Die Frage des Einverständnisses wird bei mehreren Verhören der Männer thematisiert. So sagte Joan K.* (26), dass er zum Zeitpunkt der mutmasslichen Vergewaltigung – im Alter von 22 Jahren – nicht wusste, was Einverständnis ist. Er habe es aber seltsam gefunden, dass Gisèle P. schnarchte. Der Angeklagte Thierry P.* (61) habe die Einwilligung nicht eingeholt, weil er viel Erfahrung mit Paaren habe, bei denen es der Mann war, der für die Frau die Einwilligung gab.
Der «Jünger» von Dominique P.
So habe der 61-Jährige in der Vergangenheit schon drei «grosse» solcher Erfahrungen gemacht. Ein Ehemann lud ihn dazu ein, Sex mit seiner Ehefrau zu haben. So war es auch bei Gisèle P.. Er habe nichts Ungewöhnliches gemerkt. «Ich dachte immer, Mrs. P. würde aufwachen», sagte er. «Ihr war nicht kalt, sie war nicht tot, ihre Haut war weich.»
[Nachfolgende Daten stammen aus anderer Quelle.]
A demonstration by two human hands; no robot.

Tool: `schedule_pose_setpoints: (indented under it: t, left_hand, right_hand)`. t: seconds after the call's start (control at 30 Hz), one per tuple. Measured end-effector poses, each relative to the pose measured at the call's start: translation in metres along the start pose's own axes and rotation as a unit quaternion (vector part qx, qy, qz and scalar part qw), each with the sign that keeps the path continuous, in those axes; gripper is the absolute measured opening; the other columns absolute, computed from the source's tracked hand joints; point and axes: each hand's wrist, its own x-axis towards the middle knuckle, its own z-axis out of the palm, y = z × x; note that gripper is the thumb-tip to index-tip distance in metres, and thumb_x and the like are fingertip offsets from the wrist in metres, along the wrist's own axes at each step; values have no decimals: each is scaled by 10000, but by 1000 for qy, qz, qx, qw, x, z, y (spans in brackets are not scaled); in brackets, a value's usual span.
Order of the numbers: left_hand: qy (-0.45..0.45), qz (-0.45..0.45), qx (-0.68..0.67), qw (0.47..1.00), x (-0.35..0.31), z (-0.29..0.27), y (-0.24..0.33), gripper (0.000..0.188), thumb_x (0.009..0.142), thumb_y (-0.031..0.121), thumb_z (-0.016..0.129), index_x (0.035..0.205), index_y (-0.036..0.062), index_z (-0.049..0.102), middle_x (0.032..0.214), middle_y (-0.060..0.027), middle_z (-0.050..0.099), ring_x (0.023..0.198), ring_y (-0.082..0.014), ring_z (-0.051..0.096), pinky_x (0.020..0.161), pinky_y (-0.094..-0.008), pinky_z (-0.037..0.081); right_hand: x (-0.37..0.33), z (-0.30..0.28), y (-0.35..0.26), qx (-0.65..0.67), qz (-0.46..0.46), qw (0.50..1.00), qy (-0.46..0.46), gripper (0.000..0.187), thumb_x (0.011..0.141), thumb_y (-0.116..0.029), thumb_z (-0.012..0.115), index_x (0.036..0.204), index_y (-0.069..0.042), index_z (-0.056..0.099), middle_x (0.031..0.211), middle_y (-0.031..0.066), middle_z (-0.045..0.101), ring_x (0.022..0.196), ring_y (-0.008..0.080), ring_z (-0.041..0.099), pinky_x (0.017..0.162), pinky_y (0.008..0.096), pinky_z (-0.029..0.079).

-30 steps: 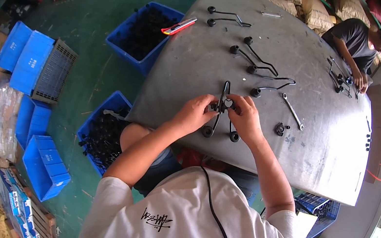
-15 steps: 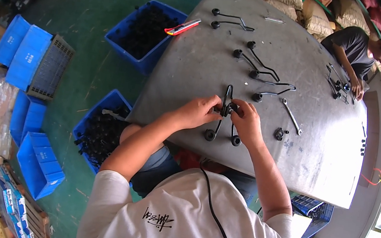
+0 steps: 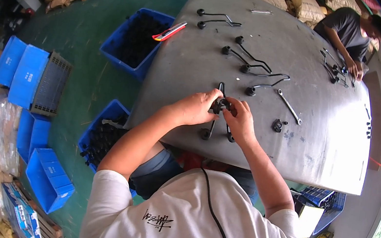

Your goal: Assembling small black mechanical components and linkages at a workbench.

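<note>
Both of my hands are closed around a black plastic fitting (image 3: 221, 105) at the near part of the metal table. My left hand (image 3: 197, 107) pinches it from the left. From the right, my right hand (image 3: 241, 121) grips it with thumb and fingers. Beneath the fitting lies a bent black rod (image 3: 221, 88), its looped end pointing away from me. Its two legs run back toward me and end in round black knobs (image 3: 206, 133). My fingers partly hide where the fitting meets the rod. A small black clamp-like part (image 3: 277, 125) lies right of my right hand.
Several bent black rods (image 3: 269, 72) with knobs lie farther up the table (image 3: 198, 66). A wrench (image 3: 290, 107) and a red utility knife (image 3: 169, 31) are there too. Blue crates of black parts (image 3: 110, 60) stand left. A co-worker (image 3: 345, 36) handles similar rods at far right.
The head view has shifted, moving the table's contents slightly in the picture. Between my fingers the black fitting has turned and shows more of its face. Both hands keep their grip.
</note>
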Motion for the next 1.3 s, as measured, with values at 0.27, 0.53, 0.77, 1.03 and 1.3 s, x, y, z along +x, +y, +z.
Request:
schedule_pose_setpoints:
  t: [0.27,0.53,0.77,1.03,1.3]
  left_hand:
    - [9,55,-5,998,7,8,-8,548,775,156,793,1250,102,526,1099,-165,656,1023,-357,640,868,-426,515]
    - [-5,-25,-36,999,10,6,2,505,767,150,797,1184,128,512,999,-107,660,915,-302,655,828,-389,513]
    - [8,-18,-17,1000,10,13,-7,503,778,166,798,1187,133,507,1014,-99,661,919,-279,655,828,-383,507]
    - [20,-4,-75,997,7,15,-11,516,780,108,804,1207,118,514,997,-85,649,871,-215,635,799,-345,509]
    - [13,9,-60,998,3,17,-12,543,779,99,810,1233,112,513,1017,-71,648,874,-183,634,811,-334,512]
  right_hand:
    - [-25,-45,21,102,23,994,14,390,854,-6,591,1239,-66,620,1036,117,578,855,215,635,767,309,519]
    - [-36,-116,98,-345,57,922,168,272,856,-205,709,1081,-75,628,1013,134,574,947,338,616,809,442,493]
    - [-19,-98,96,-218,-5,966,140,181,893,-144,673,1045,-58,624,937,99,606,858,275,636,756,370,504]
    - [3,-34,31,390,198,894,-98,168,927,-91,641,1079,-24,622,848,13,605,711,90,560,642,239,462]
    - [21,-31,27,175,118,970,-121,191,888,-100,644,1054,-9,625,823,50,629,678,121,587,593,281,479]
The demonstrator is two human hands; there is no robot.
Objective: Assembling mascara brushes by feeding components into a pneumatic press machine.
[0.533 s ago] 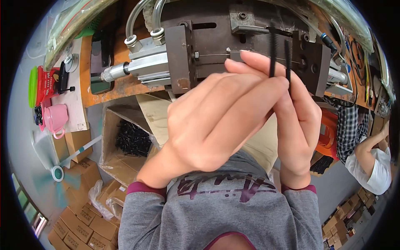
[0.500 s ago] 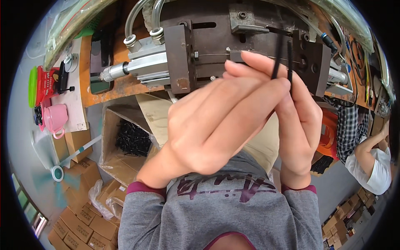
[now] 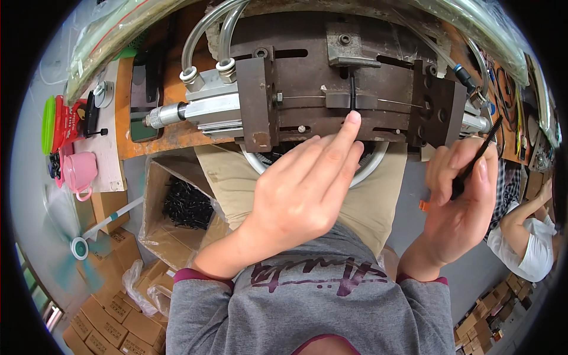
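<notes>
Here, the left hand, fingers outstretched, is touching a black rod pointing straight away across the metal fixture; the right hand is gripping a black bristled wand, slanting away rightward.

We see an evenly bright scene with mostly soft shadows. Glare streaks the plastic sheeting along the upper left, and highlights shine on the metal cylinder below it. The inside of the open carton falls darker. Near the frame's centre the fingers look sharp, while at lower left the fan blades smear into a teal blur. We find the worktop edge bending with the fisheye, and black swallowing the corners.
</notes>
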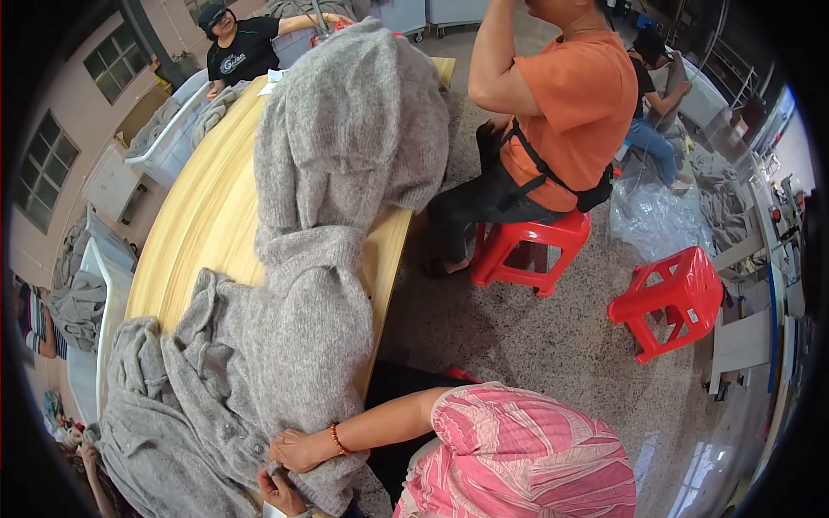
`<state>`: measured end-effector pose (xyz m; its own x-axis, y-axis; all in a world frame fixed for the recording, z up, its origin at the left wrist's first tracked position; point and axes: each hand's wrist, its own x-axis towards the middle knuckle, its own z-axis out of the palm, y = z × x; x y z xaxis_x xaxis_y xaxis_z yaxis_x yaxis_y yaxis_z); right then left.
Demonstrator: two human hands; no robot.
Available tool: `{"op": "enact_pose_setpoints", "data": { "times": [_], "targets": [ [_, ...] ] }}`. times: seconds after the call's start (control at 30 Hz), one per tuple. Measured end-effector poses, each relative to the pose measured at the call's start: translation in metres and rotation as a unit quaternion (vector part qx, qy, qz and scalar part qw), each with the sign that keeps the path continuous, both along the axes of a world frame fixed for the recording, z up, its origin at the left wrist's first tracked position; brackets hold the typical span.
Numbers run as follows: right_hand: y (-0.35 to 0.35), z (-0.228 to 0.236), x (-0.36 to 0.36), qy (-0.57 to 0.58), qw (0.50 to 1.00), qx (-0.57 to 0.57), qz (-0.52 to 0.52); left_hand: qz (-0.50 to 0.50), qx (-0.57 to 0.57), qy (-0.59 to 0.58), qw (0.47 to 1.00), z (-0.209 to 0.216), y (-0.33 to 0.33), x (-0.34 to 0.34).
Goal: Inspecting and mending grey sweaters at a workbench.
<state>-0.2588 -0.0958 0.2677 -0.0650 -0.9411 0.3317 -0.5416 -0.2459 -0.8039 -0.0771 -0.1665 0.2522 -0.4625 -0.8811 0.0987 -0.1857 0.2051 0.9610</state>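
**Grey knit garment (302, 345) under the fingers; right hand (302, 451) nearer its bulk**

Head view: garment lies on the counter (194, 211), directly beneath the right fingers, spreading leftward and beyond them. Long axis of its thick folded part runs away from the fingers, along the counter's edge. Right hand rests palm-down, fingertips curled; cannot tell whether they grip cloth. Left hand (281, 494), on the near side of the right, seems to pinch a small fold between thumb and fingers. One button (259, 449) sits just left of the right fingertips.

Materials: fuzzy, mottled yarn, soft rounded folds; pale wood-grain counter, smooth. Far beyond the fingers, a bulky, domed knit heap (354, 129). Right wrist: bracelet (340, 439) of round reddish-brown beads.
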Motion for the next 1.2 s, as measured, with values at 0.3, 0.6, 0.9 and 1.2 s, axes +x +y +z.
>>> {"op": "enact_pose_setpoints", "data": {
  "times": [0.3, 0.6, 0.9, 1.2],
  "targets": [
    [0.001, 0.013, -0.008, 0.003, 0.996, 0.082, 0.022, -0.005, 0.076, -0.083, 0.994, 0.038, 0.018, -0.01],
    [-0.004, -0.004, -0.002, -0.076, 0.994, 0.075, 0.016, -0.039, 0.007, -0.106, 0.994, 0.039, 0.021, -0.013],
    [-0.003, -0.011, -0.003, -0.06, 0.998, 0.024, 0.024, -0.054, 0.019, -0.061, 0.996, 0.026, 0.011, 0.002],
    [-0.003, 0.003, -0.024, 0.07, 0.993, 0.045, 0.078, -0.068, 0.115, -0.109, 0.985, 0.04, 0.008, -0.012]
  ]
}}
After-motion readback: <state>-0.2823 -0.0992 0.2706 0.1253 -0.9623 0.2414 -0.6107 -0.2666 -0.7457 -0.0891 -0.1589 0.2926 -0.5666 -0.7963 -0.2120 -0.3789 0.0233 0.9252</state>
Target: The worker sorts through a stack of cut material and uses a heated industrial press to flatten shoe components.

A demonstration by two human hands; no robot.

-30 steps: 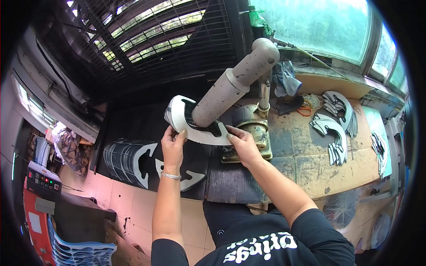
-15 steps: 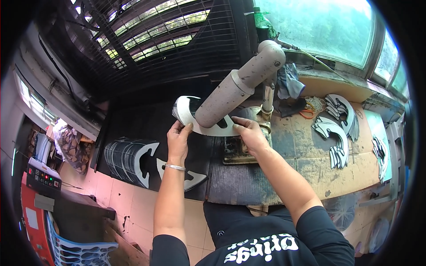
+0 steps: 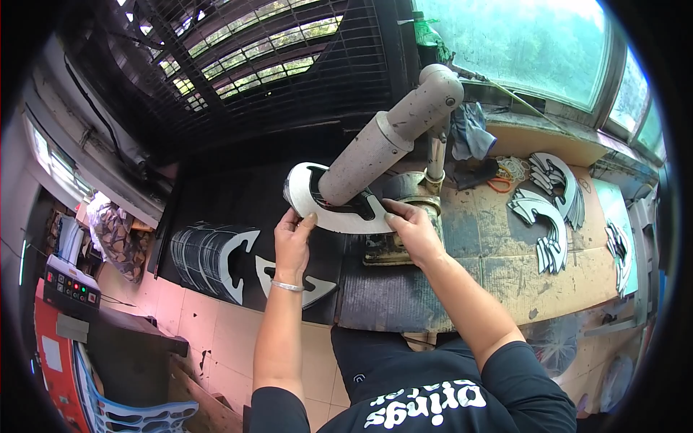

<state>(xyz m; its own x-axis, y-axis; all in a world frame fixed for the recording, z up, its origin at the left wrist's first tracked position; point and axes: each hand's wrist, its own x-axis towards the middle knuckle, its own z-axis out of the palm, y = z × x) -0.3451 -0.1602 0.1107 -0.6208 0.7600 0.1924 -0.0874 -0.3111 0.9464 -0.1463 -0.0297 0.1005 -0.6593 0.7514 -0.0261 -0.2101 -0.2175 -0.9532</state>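
Note:
A white, curved cut piece with dark edges, shaped like a shoe upper (image 3: 346,222), is held under the end of a grey tube-like machine arm (image 3: 368,155). My left hand (image 3: 292,242) pinches its near edge at the left, thumb on top. My right hand (image 3: 415,231) grips its right end, with the fingers partly hidden beneath. The arm's lower tip overlaps the piece's opening; I cannot tell whether they touch. To the left of my left hand lies a thick stack of similar pieces (image 3: 234,270). A loose white piece (image 3: 317,290) rests by my left wrist.
More stacked curved pieces (image 3: 554,227) lie on the cardboard-covered table (image 3: 469,289) at the right. Orange-handled scissors (image 3: 499,185) and a grey glove (image 3: 473,133) are behind my right hand. A red machine with a control box (image 3: 72,289) stands at the lower left.
Both hands have drawn the white piece slightly toward me and down. More of its opening shows around the tip of the grey arm.

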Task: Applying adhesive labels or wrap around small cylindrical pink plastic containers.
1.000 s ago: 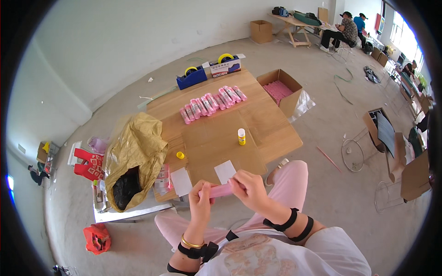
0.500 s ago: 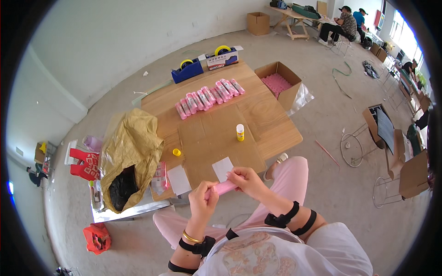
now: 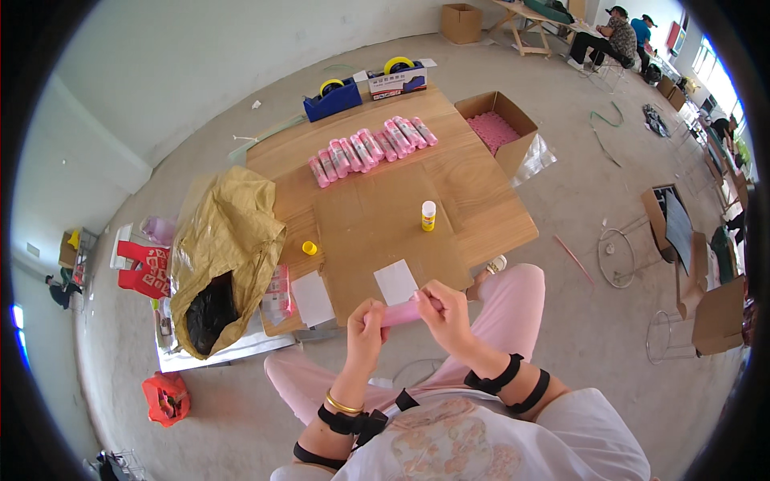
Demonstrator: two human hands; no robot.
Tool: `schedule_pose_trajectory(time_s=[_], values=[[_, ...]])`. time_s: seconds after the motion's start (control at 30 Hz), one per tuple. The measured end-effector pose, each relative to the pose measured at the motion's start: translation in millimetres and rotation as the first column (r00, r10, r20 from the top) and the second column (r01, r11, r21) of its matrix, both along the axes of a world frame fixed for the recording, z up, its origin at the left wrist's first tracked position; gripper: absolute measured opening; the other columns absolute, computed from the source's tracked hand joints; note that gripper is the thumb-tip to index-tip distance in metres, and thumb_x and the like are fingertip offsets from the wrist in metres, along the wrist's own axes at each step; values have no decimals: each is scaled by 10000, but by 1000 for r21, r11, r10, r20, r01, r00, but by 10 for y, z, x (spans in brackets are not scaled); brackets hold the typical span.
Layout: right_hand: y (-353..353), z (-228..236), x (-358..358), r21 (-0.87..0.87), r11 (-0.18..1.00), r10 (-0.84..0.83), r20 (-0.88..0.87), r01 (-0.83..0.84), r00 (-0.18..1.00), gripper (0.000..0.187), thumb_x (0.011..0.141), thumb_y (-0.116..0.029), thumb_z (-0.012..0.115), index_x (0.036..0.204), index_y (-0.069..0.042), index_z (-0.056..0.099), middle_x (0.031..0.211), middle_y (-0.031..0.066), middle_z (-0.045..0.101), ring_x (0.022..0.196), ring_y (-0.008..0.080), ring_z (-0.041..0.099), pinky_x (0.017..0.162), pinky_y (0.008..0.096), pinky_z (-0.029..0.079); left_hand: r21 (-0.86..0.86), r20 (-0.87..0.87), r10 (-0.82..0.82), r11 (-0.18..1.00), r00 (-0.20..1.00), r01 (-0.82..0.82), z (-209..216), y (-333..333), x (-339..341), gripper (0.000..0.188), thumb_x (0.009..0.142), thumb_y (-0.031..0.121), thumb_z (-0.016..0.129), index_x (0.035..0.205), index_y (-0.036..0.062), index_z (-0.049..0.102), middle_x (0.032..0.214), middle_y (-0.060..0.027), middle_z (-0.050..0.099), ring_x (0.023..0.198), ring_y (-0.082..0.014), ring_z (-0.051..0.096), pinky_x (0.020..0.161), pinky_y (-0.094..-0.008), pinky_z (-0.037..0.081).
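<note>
Pink roll (image 3: 401,312) — between both hands.

A bare grey concrete floor (image 3: 561,184) fills the room, meeting a plain pale wall (image 3: 200,56) that runs along the far side. A low wooden counter (image 3: 481,200) sits near the middle of the floor. In the far corner stands a closed cardboard box (image 3: 461,22) beside a light wooden trestle table (image 3: 525,24), where two people sit on chairs. Bright daylight comes through windows (image 3: 710,60) on the right. Flattened cardboard pieces (image 3: 718,317) and wire rings (image 3: 616,258) lie on the floor at the right.
</note>
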State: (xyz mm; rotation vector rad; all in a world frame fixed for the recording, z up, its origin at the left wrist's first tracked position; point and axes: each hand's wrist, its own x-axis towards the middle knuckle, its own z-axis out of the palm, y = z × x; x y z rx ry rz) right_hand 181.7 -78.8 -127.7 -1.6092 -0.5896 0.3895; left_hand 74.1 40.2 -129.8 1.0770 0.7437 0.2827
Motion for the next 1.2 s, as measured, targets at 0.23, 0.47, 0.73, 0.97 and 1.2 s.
schedule_pose_trajectory(time_s=[0.23, 0.47, 0.73, 0.97, 1.2], values=[[64, -93, 68, 7, 1000, 10, 80, -10, 997, 230, 897, -188, 568, 747, -15, 552, 555, -36, 430, 512, 56, 372, 469, 233, 312, 308, 11, 15, 951, 1000, -18, 29, 13, 65, 253, 943, 174, 474, 730, 43, 513, 583, 49, 419, 502, -24, 371, 437, -198, 289], [-37, -356, 252, 263, 955, 290, -742, -136, 605, 222, 907, -230, 579, 874, -13, 603, 741, 20, 584, 604, 98, 536, 590, 228, 459, 617, 19, -19, 787, 1000, 4, -264, 55, 58, 284, 960, 252, 450, 812, 36, 560, 625, 27, 485, 526, -34, 400, 455, -207, 311], [-549, -777, 626, 77, 995, -12, -580, 69, 814, 246, 881, -214, 621, 1017, -10, 611, 843, 45, 634, 693, 110, 605, 679, 243, 501, -137, -278, -166, 982, 946, 132, -898, 212, -37, 359, 935, 363, 484, 1045, 34, 578, 863, -69, 644, 635, -104, 557, 599, -234, 476], [-659, -695, 801, 66, 982, -105, -585, 177, 804, 247, 871, -210, 635, 1017, -12, 611, 833, 30, 632, 693, 97, 595, 678, 229, 487, -290, -279, -126, 956, 952, 42, -1119, 196, -12, 320, 858, 293, 633, 1034, 28, 600, 960, -86, 662, 811, -157, 638, 707, -263, 501], [-299, -897, 827, 153, 978, -25, -593, 144, 805, 257, 871, -228, 637, 1013, -15, 610, 879, 26, 623, 773, 94, 588, 710, 230, 473, -203, -358, -117, 978, 926, 45, -1094, 205, 24, 265, 859, 245, 633, 1016, 33, 608, 973, -91, 661, 809, -153, 643, 685, -252, 500]])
Ein solcher Ehemann war auch Jean-Pierre M.* (63). Er wird nicht beschuldigt, Gisèle P. vergewaltigt zu haben, sondern seine eigene Frau. Er lernte Dominique P. online kennen, wurde zu seinem Schüler. Vor Gericht wird er als sein «Jünger» beschrieben. Er vergewaltigte seine Frau unter Drogeneinfluss und lud auch Dominique P. dazu ein. Zwischen 2015 und 2020 soll es zwölf Vergewaltigungen an Jean-Pierres Frau gegeben haben.
Emilie O.* (33), Ex-Partnerin des Angeklagten Hugues M.* (39), bringt ihre Angst vor Gericht zum Ausdruck: «Ich weiss nicht, ob ich vergewaltigt wurde», sagte sie. «Es ist schrecklich. Ich werde immer Zweifel haben.»